(WHAT YOU NEED TO DO): Your reply should be made up of every line in the records below that holds the string "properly".

[Dataset items]

++++++

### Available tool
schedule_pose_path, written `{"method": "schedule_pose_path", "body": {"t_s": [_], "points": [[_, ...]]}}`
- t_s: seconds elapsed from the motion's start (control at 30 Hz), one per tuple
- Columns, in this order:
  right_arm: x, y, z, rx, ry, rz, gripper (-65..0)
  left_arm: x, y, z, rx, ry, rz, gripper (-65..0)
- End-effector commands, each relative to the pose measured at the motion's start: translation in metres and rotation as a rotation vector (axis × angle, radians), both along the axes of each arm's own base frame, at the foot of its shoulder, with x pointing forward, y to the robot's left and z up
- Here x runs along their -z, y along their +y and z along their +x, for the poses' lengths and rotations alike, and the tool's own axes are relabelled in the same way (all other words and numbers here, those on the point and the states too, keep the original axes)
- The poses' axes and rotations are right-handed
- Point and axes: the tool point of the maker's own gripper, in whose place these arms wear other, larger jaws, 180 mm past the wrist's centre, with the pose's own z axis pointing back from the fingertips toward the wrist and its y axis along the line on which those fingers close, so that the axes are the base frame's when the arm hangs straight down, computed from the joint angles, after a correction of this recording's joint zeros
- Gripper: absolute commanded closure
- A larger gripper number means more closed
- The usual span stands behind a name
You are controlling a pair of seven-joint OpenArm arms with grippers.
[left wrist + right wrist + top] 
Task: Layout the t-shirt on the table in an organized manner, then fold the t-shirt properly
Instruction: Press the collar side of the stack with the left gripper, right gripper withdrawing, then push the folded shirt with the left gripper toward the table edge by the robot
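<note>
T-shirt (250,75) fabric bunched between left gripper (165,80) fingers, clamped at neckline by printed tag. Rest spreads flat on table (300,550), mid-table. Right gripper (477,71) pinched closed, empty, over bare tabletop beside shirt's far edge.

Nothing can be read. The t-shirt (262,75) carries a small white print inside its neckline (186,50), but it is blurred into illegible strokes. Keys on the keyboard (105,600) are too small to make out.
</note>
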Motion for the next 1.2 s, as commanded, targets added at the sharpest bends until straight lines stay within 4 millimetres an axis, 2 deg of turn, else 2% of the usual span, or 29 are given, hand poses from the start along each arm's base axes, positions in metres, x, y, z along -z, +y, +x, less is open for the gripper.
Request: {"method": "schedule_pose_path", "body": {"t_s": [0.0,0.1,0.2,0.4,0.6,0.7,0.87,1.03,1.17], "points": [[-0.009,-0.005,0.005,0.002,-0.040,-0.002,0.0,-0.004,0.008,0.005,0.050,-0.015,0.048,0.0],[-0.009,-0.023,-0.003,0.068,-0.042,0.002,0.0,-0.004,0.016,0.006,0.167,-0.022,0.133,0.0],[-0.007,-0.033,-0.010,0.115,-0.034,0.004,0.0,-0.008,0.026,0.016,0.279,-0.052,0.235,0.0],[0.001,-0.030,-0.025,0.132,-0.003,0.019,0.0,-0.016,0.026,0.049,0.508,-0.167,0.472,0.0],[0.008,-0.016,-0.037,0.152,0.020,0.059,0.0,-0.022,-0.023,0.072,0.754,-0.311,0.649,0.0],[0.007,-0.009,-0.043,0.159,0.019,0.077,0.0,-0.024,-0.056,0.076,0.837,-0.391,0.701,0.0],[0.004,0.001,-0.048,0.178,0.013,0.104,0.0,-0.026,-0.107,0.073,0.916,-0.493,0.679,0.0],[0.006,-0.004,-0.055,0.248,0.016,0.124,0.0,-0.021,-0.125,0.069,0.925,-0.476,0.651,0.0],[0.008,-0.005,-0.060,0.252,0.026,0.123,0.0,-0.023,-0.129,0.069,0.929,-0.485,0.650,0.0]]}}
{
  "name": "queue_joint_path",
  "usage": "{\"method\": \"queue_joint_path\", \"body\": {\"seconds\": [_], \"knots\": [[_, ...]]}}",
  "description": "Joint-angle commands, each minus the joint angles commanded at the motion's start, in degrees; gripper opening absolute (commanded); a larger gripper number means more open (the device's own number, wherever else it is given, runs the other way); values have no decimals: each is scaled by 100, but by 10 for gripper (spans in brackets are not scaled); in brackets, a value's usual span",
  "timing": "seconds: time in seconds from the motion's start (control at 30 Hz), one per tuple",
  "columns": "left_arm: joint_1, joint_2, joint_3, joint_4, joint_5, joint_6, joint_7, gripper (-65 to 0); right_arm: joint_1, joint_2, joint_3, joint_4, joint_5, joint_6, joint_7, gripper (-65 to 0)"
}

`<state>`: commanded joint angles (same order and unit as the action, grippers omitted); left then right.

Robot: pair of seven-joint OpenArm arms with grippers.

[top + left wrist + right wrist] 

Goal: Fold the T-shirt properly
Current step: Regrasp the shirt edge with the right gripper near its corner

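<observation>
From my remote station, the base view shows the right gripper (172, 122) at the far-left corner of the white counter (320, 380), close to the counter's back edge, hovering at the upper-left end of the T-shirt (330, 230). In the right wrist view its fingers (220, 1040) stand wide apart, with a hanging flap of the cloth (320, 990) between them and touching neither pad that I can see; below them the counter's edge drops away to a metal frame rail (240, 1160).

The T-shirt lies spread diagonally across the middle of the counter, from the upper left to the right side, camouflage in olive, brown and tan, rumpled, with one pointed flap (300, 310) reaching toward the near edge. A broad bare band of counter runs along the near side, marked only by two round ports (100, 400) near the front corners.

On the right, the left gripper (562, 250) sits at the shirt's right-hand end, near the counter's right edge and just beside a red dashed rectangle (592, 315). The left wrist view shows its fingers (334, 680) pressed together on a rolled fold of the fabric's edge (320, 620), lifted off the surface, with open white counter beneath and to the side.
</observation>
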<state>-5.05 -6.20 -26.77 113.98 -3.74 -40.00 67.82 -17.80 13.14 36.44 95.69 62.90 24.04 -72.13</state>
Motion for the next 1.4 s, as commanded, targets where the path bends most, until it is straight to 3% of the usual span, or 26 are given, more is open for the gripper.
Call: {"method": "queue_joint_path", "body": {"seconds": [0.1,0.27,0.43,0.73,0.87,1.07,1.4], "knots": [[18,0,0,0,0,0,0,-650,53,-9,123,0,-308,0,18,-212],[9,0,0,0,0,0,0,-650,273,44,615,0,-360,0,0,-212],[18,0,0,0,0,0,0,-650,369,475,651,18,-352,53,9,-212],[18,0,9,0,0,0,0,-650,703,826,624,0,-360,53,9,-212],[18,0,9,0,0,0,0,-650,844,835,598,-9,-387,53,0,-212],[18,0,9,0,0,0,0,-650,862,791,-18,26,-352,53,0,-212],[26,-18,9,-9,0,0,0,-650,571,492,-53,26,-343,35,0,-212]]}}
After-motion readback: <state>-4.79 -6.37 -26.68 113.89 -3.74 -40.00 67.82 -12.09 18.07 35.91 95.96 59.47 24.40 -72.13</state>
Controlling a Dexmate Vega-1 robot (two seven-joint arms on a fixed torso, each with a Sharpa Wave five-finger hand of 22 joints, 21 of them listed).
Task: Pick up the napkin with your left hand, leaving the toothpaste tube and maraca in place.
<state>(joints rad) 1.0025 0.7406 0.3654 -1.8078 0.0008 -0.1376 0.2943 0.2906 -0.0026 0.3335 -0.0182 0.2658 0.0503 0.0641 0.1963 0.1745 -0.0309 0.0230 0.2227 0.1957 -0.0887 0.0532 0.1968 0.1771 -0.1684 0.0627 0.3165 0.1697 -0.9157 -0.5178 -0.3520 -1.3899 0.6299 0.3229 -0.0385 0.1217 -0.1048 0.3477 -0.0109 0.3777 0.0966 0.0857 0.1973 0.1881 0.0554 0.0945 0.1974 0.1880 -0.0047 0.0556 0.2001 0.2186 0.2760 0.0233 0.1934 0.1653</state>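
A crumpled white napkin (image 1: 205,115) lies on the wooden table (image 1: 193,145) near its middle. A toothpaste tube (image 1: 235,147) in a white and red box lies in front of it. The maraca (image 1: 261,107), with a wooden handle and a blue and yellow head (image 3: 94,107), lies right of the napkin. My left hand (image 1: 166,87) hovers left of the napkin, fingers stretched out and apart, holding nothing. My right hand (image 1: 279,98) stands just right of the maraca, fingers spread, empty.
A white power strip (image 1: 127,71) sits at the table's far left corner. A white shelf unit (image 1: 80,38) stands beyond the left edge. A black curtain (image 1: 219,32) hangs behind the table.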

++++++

(SOLUTION):
Task: Layout the t-shirt on the table in an organized manner, then fold the t-shirt properly
Goal: Fold the T-shirt properly

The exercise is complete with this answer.